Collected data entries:
Start of Block

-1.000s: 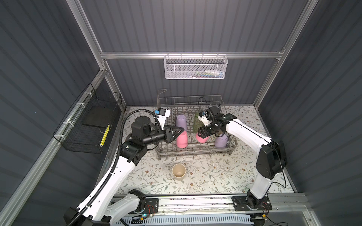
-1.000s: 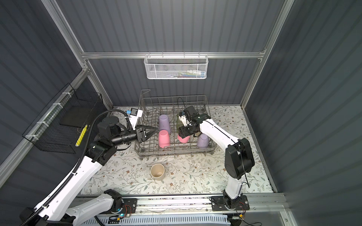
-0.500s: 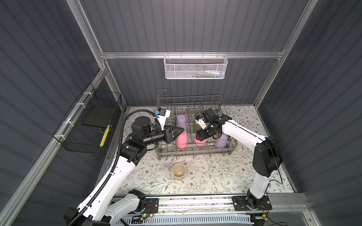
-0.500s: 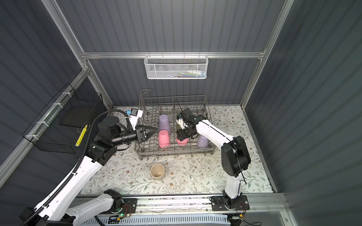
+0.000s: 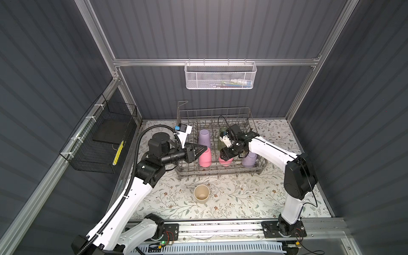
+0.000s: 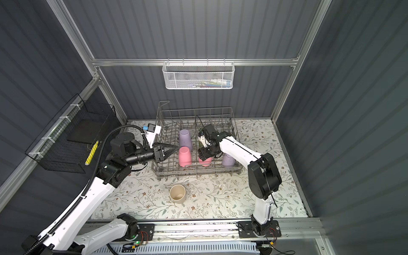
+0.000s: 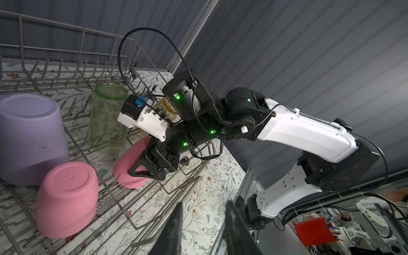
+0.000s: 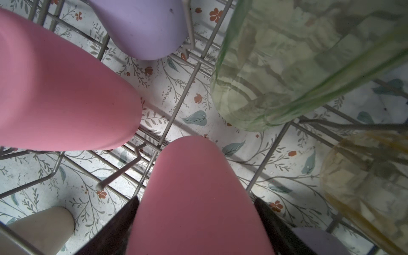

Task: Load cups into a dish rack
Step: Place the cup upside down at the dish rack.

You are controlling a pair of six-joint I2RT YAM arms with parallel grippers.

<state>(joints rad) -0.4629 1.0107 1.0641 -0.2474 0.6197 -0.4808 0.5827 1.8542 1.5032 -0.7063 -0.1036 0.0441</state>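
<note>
Both top views look steeply down from high above the near edge, taking in the whole floral-patterned worktop [image 5: 242, 198] and the large grey wire dish rack [image 5: 220, 171]. The left wrist view looks rightward across that rack from its left side, fairly near. The right wrist view looks down into it, very close to a pink plastic tumbler [image 8: 194, 198].

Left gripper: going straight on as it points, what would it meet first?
Most likely the right gripper, just above the pink cup between its jaws. The left gripper seems to clear the other pink cup, though depth is unclear.
</note>
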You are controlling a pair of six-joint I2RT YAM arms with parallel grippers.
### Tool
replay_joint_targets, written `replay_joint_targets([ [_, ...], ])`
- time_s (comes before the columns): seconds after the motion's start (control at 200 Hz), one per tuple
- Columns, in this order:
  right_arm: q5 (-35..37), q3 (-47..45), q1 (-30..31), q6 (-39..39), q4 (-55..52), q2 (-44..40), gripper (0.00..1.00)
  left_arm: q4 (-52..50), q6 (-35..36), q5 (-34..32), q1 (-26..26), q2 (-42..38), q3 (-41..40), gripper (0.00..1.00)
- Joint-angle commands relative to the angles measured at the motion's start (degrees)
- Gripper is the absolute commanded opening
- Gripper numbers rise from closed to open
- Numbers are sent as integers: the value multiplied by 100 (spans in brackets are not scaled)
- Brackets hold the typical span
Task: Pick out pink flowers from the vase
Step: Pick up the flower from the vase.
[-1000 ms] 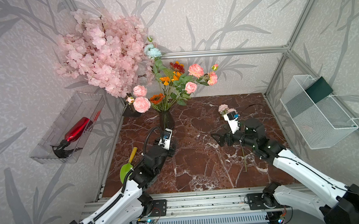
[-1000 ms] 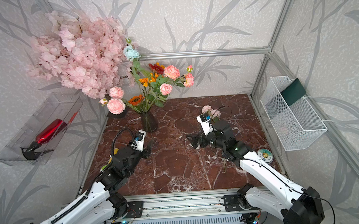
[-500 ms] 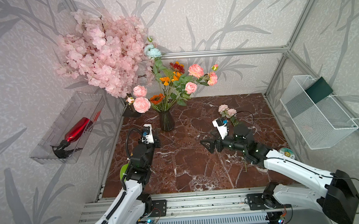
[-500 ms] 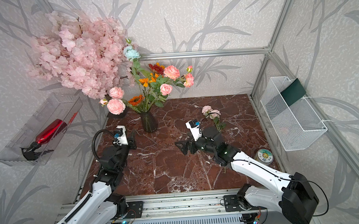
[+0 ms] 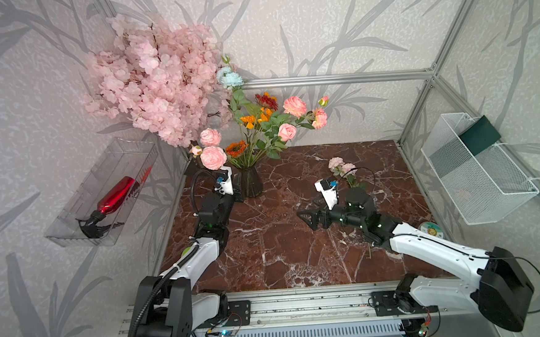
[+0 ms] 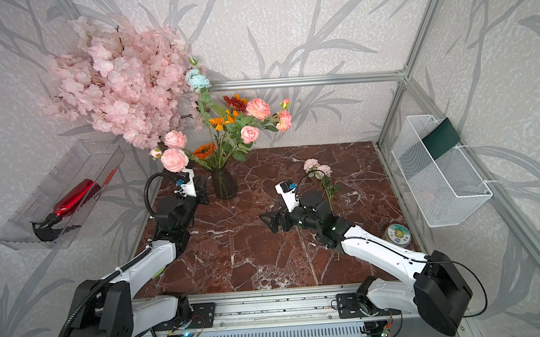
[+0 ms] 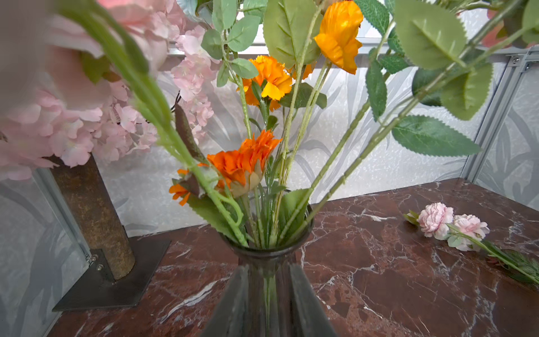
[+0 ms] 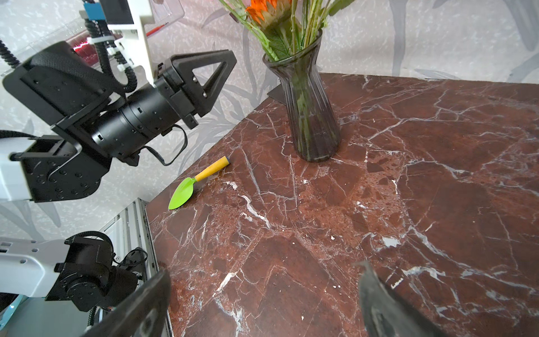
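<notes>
The dark ribbed glass vase (image 5: 251, 185) (image 6: 224, 186) (image 8: 312, 116) stands at the back left of the marble table. Several pink flowers (image 5: 211, 156) (image 5: 287, 131) (image 6: 258, 108) rise from it among orange, red and pale-blue blooms. One pink stem (image 5: 339, 165) (image 7: 437, 220) lies flat on the table to the right. My left gripper (image 5: 238, 193) (image 7: 269, 271) points at the vase neck from the left. Its jaws are narrowed to a small gap, and its tips stop just short of the glass in the right wrist view. My right gripper (image 5: 307, 218) (image 8: 262, 271) hangs wide open over mid-table, holding nothing.
A big pink blossom tree (image 5: 157, 76) on a brown trunk (image 7: 93, 216) crowds the back left corner. A green trowel (image 8: 186, 189) lies by the table's left edge. A clear bin (image 5: 73, 229) holds a red spray bottle. On the right are a wire basket (image 5: 474, 169) and a round tin (image 6: 398, 233).
My left gripper swung from in front of the vase out to its left, then back towards the neck, its jaws narrowing. My right gripper drew left from the laid flower and stayed open.
</notes>
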Motion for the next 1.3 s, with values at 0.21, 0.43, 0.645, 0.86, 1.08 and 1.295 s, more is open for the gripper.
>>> replay_joint_targets([
  [0.21, -19, 143, 22, -194, 70, 189, 99, 514, 137, 98, 160, 513, 523, 27],
  [0.43, -2, 144, 21, -196, 86, 248, 99, 427, 143, 4, 224, 730, 714, 28],
  [0.645, 9, 146, 13, -227, 17, 266, 99, 479, 48, 188, 304, 1139, 997, 28],
  [0.86, 64, 109, -23, -253, -29, 222, 99, 671, -91, 343, 317, 1478, 1200, 25],
  [1.08, 17, 131, -67, -255, -34, 275, 99, 658, -73, 493, 314, 1488, 1252, 14],
  [1.295, 14, 89, -67, -206, -9, 244, 99, 292, 46, 673, 319, 1217, 1263, 3],
])
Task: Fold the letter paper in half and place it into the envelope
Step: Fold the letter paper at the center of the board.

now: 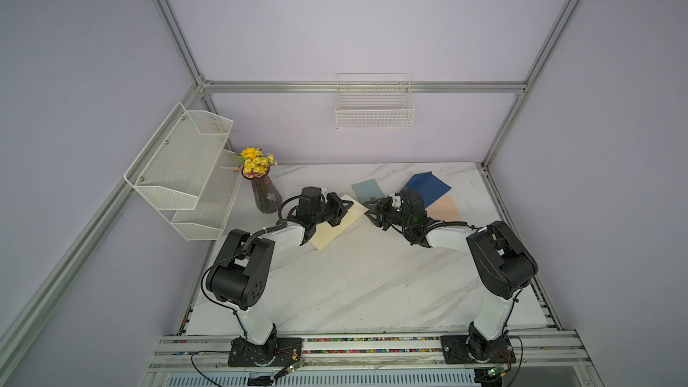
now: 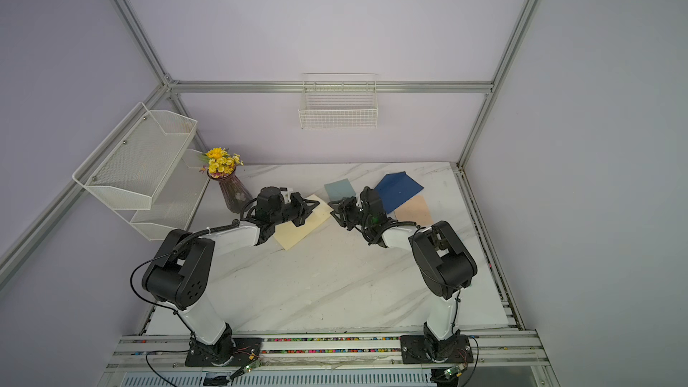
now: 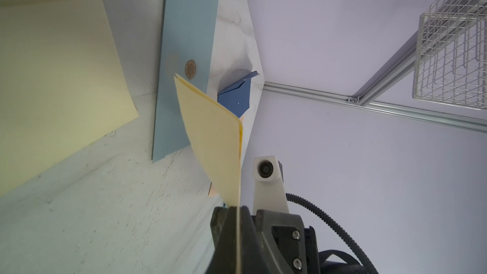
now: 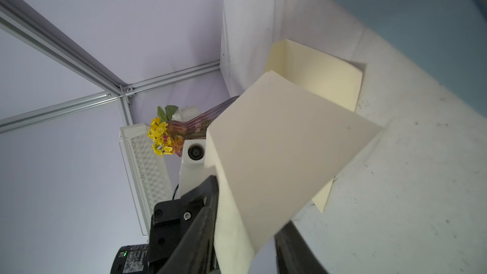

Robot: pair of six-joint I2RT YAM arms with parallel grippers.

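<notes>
Lilac-walled booth with aluminium framing, floored by a pale marbled desk (image 1: 353,284). High on the back wall at twelve o'clock, a white wire basket (image 1: 374,106); on the side wall toward nine o'clock, a two-tier mesh shelf (image 1: 186,169). In the desk's ten o'clock corner, a purple glass vase (image 1: 266,195) of yellow flowers (image 1: 255,161).

Toward one o'clock, three flat pieces close together: a grey-blue envelope (image 1: 366,189) bearing a round brown seal (image 3: 190,68), a dark blue envelope (image 1: 428,184) with its flap lifted, and a peach sheet (image 1: 445,210) touching the dark blue one on its five o'clock side.

At eleven o'clock from desk centre, the cream envelope (image 1: 335,232), flat on the desk, partly hidden under the left wrist, flap crease showing at one end.

Both arms stretched inward, meeting tip to tip a little past desk centre toward twelve o'clock.

Left claw (image 3: 236,210): clamped fully shut on the letter paper (image 3: 216,133). Paper folded in two, showing both layers along its free edge, pinched at one end, standing clear of the desk between the cream and grey-blue envelopes. Not yet inside the envelope.

Right claw (image 4: 250,201): fingers well apart, one on either side of the same folded sheet. Near finger close against the paper's edge; actual contact impossible to tell. Loosely around it rather than pressed on it.
</notes>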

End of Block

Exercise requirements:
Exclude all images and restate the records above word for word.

The completed task:
-1.000s: 
-1.000s: 
-0.500s: 
-0.500s: 
+0.000s: 
+0.000s: 
+0.000s: 
+0.000s: 

Task: Load cups into a dish rack
Step: Place the cup upside down at the dish rack.

You are controlling a pair of six-joint I2RT YAM arms with parallel grippers.

<state>(joints rad) -0.4629 1.0107 1.0641 -0.2474 0.6197 -0.4808 0.5827 1.8542 1.5032 -0.7063 -0.1036 0.0441</state>
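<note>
Both top views look steeply down from high above the near edge, taking in the whole floral-patterned worktop [image 5: 242, 198] and the large grey wire dish rack [image 5: 220, 171]. The left wrist view looks rightward across that rack from its left side, fairly near. The right wrist view looks down into it, very close to a pink plastic tumbler [image 8: 194, 198].

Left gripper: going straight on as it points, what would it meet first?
Most likely the right gripper, just above the pink cup between its jaws. The left gripper seems to clear the other pink cup, though depth is unclear.
</note>
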You are controlling a pair of six-joint I2RT YAM arms with parallel grippers.
### Tool
replay_joint_targets, written `replay_joint_targets([ [_, ...], ])`
- time_s (comes before the columns): seconds after the motion's start (control at 200 Hz), one per tuple
- Columns, in this order:
  right_arm: q5 (-35..37), q3 (-47..45), q1 (-30..31), q6 (-39..39), q4 (-55..52), q2 (-44..40), gripper (0.00..1.00)
  left_arm: q4 (-52..50), q6 (-35..36), q5 (-34..32), q1 (-26..26), q2 (-42..38), q3 (-41..40), gripper (0.00..1.00)
- Joint-angle commands relative to the angles measured at the motion's start (degrees)
- Gripper is the absolute commanded opening
- Gripper numbers rise from closed to open
- Numbers are sent as integers: the value multiplied by 100 (spans in brackets are not scaled)
- Brackets hold the typical span
Task: Pick out pink flowers from the vase
Step: Pick up the flower from the vase.
[-1000 ms] 
[-1000 ms] 
[-500 ms] 
[-500 ms] 
[+0 ms] 
[+0 ms] 
[+0 ms] 
[+0 ms] 
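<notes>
The dark ribbed glass vase (image 5: 251, 185) (image 6: 224, 186) (image 8: 312, 116) stands at the back left of the marble table. Several pink flowers (image 5: 211, 156) (image 5: 287, 131) (image 6: 258, 108) rise from it among orange, red and pale-blue blooms. One pink stem (image 5: 339, 165) (image 7: 437, 220) lies flat on the table to the right. My left gripper (image 5: 238, 193) (image 7: 269, 271) points at the vase neck from the left. Its jaws are narrowed to a small gap, and its tips stop just short of the glass in the right wrist view. My right gripper (image 5: 307, 218) (image 8: 262, 271) hangs wide open over mid-table, holding nothing.
A big pink blossom tree (image 5: 157, 76) on a brown trunk (image 7: 93, 216) crowds the back left corner. A green trowel (image 8: 186, 189) lies by the table's left edge. A clear bin (image 5: 73, 229) holds a red spray bottle. On the right are a wire basket (image 5: 474, 169) and a round tin (image 6: 398, 233).
My left gripper swung from in front of the vase out to its left, then back towards the neck, its jaws narrowing. My right gripper drew left from the laid flower and stayed open.
</notes>
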Motion for the next 1.3 s, with values at 0.21, 0.43, 0.645, 0.86, 1.08 and 1.295 s, more is open for the gripper.
>>> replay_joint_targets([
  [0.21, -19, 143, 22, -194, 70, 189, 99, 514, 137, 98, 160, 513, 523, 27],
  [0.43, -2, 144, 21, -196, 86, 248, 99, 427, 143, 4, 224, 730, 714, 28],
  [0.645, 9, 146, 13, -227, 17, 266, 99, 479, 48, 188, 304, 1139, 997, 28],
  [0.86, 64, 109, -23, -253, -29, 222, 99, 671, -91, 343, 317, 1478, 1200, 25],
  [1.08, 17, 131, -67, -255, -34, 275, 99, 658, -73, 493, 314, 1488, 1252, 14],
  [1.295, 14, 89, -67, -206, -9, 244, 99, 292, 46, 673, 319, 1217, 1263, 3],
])
Task: Fold the letter paper in half and place it into the envelope
Step: Fold the letter paper at the center of the board.

now: 
now: 
now: 
now: 

Robot: pair of six-joint I2RT YAM arms with parallel grippers.

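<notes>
Lilac-walled booth with aluminium framing, floored by a pale marbled desk (image 1: 353,284). High on the back wall at twelve o'clock, a white wire basket (image 1: 374,106); on the side wall toward nine o'clock, a two-tier mesh shelf (image 1: 186,169). In the desk's ten o'clock corner, a purple glass vase (image 1: 266,195) of yellow flowers (image 1: 255,161).

Toward one o'clock, three flat pieces close together: a grey-blue envelope (image 1: 366,189) bearing a round brown seal (image 3: 190,68), a dark blue envelope (image 1: 428,184) with its flap lifted, and a peach sheet (image 1: 445,210) touching the dark blue one on its five o'clock side.

At eleven o'clock from desk centre, the cream envelope (image 1: 335,232), flat on the desk, partly hidden under the left wrist, flap crease showing at one end.

Both arms stretched inward, meeting tip to tip a little past desk centre toward twelve o'clock.

Left claw (image 3: 236,210): clamped fully shut on the letter paper (image 3: 216,133). Paper folded in two, showing both layers along its free edge, pinched at one end, standing clear of the desk between the cream and grey-blue envelopes. Not yet inside the envelope.

Right claw (image 4: 250,201): fingers well apart, one on either side of the same folded sheet. Near finger close against the paper's edge; actual contact impossible to tell. Loosely around it rather than pressed on it.
</notes>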

This exercise requires no further response.